Restate the full listing word for word; images stay out of it.

=== Section Start ===

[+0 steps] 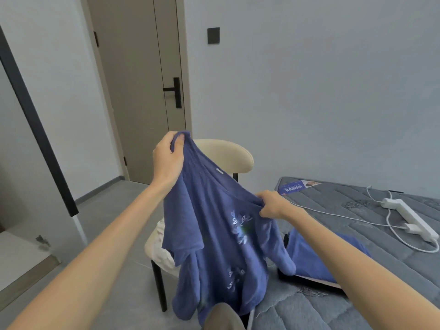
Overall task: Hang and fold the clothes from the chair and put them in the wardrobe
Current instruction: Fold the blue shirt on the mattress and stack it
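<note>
**A:** From the head view, where's the shirt?

**B:** The blue cotton T-shirt with the pale flower print [214,234] hangs in the air, between the seat of the cream padded chair [228,152] and the near corner of the grey quilted mattress [345,241]. The left hand [166,158] pinches one shoulder high. The right hand [273,206] has its fingers curled round the other shoulder, lower down.

**A:** What's the risk?

**B:** It's held slanted, so it may fold crooked, I'd judge. The hem could drag across the folded blue cloth [316,256] at the mattress edge. Laid further in, it would meet the white power strip [409,217] and its cable.
</note>
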Demonstrator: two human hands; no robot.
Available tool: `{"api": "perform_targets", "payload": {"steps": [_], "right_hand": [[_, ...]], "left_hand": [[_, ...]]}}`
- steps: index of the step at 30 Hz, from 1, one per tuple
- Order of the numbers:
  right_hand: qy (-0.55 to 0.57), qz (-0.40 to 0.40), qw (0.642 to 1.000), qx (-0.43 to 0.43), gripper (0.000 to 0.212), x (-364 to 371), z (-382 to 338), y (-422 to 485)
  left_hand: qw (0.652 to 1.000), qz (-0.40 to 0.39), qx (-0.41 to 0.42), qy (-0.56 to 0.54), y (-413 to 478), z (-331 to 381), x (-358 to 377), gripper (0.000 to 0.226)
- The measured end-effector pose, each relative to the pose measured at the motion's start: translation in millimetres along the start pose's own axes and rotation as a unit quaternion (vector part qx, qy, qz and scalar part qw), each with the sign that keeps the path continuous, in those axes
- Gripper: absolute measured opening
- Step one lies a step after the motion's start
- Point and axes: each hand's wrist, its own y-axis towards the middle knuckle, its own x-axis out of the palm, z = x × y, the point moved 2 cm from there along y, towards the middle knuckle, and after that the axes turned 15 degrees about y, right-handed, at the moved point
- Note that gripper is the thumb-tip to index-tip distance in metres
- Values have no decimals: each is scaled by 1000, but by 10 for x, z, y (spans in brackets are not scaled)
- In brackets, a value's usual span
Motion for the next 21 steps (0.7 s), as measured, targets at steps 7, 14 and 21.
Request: {"api": "perform_targets", "payload": {"steps": [7,14,21], "right_hand": [[117,88,988,-55,18,-54,-117,96],[176,171,965,-95,22,-107,-414,204],[281,298,883,-228,20,-423,-1031,72]], "left_hand": [[997,55,-57,9,56,-329,-295,30],[991,91,-86,42,98,-552,-629,33],[989,79,-71,101,99,-812,-877,35]]}}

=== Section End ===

#### Result of this task
[+0 steps] 
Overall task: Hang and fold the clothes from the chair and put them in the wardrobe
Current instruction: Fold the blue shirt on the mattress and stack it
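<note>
**A:** From the head view, where's the shirt?

**B:** The blue cotton T-shirt with the pale flower print [214,234] hangs in the air, between the seat of the cream padded chair [228,152] and the near corner of the grey quilted mattress [345,241]. The left hand [166,158] pinches one shoulder high. The right hand [273,206] has its fingers curled round the other shoulder, lower down.

**A:** What's the risk?

**B:** It's held slanted, so it may fold crooked, I'd judge. The hem could drag across the folded blue cloth [316,256] at the mattress edge. Laid further in, it would meet the white power strip [409,217] and its cable.
</note>
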Demonstrator: two human hands; no robot.
Available tool: `{"api": "perform_targets", "payload": {"steps": [_], "right_hand": [[_, ...]], "left_hand": [[_, ...]]}}`
- steps: index of the step at 30 Hz, from 1, one per tuple
- Order of the numbers:
  right_hand: qy (-0.55 to 0.57), qz (-0.40 to 0.40), qw (0.642 to 1.000), qx (-0.43 to 0.43), gripper (0.000 to 0.212), x (-364 to 371), z (-382 to 338), y (-422 to 485)
  left_hand: qw (0.652 to 1.000), qz (-0.40 to 0.39), qx (-0.41 to 0.42), qy (-0.56 to 0.54), y (-413 to 478), z (-331 to 381), x (-358 to 377), gripper (0.000 to 0.226)
- The measured end-effector pose, each relative to the pose measured at the motion's start: translation in millimetres along the start pose's own axes and rotation as a unit quaternion (vector part qx, qy, qz and scalar part qw), each with the sign that keeps the path continuous, in those axes
- Gripper: absolute measured opening
- Step one lies a step after the motion's start
- Point and axes: each hand's wrist, its own y-axis towards the middle knuckle, its own x-axis out of the palm, z = x × y, the point moved 2 cm from there along y, towards the middle knuckle, and after that the axes turned 15 degrees about y, right-handed, at the moved point
- Note that gripper is the thumb-tip to index-tip distance in metres
- Values have no decimals: each is scaled by 1000, but by 10 for x, z, y (spans in brackets are not scaled)
- In brackets, a value's usual span
Motion for the next 21 steps (0.7 s), as measured, targets at steps 7, 14 and 21.
Request: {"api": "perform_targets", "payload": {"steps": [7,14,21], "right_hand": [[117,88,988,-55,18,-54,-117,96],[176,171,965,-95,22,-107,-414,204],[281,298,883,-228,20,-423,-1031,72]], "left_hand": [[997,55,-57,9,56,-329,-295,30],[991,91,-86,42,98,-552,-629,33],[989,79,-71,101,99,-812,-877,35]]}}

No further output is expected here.